**The problem**
Below are lines of data; give the number of them that contain "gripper", and only that.

* * * * * * * * *

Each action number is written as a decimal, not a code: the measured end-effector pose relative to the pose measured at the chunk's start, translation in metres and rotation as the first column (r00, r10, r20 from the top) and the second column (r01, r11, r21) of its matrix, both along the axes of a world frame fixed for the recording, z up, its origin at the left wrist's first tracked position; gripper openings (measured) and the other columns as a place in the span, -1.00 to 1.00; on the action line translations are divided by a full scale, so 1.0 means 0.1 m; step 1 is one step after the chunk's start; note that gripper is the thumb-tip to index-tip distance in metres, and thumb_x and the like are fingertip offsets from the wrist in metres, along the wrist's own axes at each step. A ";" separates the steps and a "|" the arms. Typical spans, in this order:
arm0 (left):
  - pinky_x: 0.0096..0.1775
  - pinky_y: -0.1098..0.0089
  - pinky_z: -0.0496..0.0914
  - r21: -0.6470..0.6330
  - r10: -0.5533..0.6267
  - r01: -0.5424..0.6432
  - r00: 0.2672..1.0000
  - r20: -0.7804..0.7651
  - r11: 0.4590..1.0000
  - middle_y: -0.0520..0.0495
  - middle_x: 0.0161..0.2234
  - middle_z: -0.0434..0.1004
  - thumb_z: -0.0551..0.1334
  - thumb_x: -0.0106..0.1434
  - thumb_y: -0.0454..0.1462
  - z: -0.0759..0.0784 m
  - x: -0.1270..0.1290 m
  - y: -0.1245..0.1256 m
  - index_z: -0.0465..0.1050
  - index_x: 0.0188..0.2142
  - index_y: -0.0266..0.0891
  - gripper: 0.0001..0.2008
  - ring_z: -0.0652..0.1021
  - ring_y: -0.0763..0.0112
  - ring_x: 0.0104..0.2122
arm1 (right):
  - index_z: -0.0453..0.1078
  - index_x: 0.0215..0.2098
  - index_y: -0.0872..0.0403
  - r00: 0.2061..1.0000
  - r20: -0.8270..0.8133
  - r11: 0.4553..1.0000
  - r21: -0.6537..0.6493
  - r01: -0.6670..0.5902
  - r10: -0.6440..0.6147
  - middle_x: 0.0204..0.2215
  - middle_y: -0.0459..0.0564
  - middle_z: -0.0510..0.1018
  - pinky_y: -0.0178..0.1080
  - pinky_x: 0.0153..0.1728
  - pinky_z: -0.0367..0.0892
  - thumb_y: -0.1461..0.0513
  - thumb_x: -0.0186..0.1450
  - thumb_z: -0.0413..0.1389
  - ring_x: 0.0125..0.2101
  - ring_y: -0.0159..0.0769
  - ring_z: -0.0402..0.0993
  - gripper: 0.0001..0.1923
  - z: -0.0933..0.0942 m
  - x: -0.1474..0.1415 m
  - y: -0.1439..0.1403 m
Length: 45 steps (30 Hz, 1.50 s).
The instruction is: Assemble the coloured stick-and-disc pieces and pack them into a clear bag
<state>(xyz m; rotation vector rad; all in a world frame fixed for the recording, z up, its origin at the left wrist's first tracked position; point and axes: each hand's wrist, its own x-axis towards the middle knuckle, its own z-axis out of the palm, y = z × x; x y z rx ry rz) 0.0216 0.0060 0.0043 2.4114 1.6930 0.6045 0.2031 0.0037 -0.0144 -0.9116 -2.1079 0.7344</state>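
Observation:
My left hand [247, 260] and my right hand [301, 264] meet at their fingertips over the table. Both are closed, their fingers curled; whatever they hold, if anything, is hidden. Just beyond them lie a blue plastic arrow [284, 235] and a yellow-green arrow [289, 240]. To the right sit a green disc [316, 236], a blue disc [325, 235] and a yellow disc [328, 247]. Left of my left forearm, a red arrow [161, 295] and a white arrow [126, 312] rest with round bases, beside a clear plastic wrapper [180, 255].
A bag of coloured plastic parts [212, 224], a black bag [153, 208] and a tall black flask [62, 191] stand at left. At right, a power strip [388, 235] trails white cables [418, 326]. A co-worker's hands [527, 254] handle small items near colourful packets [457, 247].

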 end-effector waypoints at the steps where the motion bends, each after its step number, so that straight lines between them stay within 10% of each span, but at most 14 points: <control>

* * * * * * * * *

**Output for this task**
3